*** Begin section ***

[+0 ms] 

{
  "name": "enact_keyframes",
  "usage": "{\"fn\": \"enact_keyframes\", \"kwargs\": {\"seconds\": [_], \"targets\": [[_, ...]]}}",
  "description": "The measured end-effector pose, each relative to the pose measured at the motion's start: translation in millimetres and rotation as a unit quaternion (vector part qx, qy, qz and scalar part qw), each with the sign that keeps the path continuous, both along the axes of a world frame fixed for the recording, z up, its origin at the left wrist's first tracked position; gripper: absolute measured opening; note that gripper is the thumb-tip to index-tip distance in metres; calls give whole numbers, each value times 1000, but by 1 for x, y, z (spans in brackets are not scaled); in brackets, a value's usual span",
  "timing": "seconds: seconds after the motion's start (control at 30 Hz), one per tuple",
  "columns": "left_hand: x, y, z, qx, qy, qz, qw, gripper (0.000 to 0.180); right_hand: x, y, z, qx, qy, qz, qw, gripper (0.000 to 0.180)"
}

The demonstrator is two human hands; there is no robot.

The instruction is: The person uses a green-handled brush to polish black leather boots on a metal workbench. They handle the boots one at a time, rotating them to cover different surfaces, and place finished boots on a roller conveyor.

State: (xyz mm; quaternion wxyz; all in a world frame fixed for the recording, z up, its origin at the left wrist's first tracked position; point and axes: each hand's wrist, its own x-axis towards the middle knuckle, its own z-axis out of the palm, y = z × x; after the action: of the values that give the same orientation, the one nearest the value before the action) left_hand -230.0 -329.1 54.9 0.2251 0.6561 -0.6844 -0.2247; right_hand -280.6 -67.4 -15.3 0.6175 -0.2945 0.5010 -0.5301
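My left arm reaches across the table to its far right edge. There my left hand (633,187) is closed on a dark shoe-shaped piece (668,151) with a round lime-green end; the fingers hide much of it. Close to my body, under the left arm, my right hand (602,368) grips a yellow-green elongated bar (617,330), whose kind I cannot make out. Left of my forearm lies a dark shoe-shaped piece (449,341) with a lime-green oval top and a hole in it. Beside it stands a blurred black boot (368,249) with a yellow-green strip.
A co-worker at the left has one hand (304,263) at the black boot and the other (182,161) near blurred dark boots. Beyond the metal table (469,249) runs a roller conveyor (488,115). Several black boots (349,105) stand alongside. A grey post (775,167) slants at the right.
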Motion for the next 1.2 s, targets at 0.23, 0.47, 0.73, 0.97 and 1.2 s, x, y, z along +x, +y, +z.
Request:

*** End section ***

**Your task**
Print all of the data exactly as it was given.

**Result for this task**
[+0 ms] 

{
  "name": "enact_keyframes",
  "usage": "{\"fn\": \"enact_keyframes\", \"kwargs\": {\"seconds\": [_], \"targets\": [[_, ...]]}}",
  "description": "The measured end-effector pose, each relative to the pose measured at the motion's start: translation in millimetres and rotation as a unit quaternion (vector part qx, qy, qz and scalar part qw), each with the sign that keeps the path continuous, both along the axes of a world frame fixed for the recording, z up, its origin at the left wrist's first tracked position; gripper: absolute measured opening; note that gripper is the thumb-tip to index-tip distance in metres; calls give whole numbers, each value times 1000, but by 1 for x, y, z (spans in brackets are not scaled); in brackets, a value's usual span",
  "timing": "seconds: seconds after the motion's start (control at 30 Hz), one per tuple",
  "columns": "left_hand: x, y, z, qx, qy, qz, qw, gripper (0.000 to 0.180); right_hand: x, y, z, qx, qy, qz, qw, gripper (0.000 to 0.180)"
}

The demonstrator is two human hands; there is no robot.

The instruction is: The person uses a green-handled brush to polish black leather boots on a metal workbench. They handle the boots one at a time, rotating them to cover different surfaces, and place finished boots on a roller conveyor.

State: (xyz mm; quaternion wxyz; all in a world frame fixed for the recording, z up, its origin at the left wrist's first tracked position; point and axes: each hand's wrist, its own x-axis towards the middle knuckle, its own z-axis out of the palm, y = z × x; after the action: of the values that give the same orientation, the one nearest the value before the action) left_hand -230.0 -329.1 54.9 0.2251 0.6561 -0.6844 -0.2247; right_hand -280.6 -67.4 -15.3 0.6175 -0.2945 0.5010 -0.5301
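My left arm reaches across the table to its far right edge. There my left hand (633,187) is closed on a dark shoe-shaped piece (668,151) with a round lime-green end; the fingers hide much of it. Close to my body, under the left arm, my right hand (602,368) grips a yellow-green elongated bar (617,330), whose kind I cannot make out. Left of my forearm lies a dark shoe-shaped piece (449,341) with a lime-green oval top and a hole in it. Beside it stands a blurred black boot (368,249) with a yellow-green strip.
A co-worker at the left has one hand (304,263) at the black boot and the other (182,161) near blurred dark boots. Beyond the metal table (469,249) runs a roller conveyor (488,115). Several black boots (349,105) stand alongside. A grey post (775,167) slants at the right.
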Motion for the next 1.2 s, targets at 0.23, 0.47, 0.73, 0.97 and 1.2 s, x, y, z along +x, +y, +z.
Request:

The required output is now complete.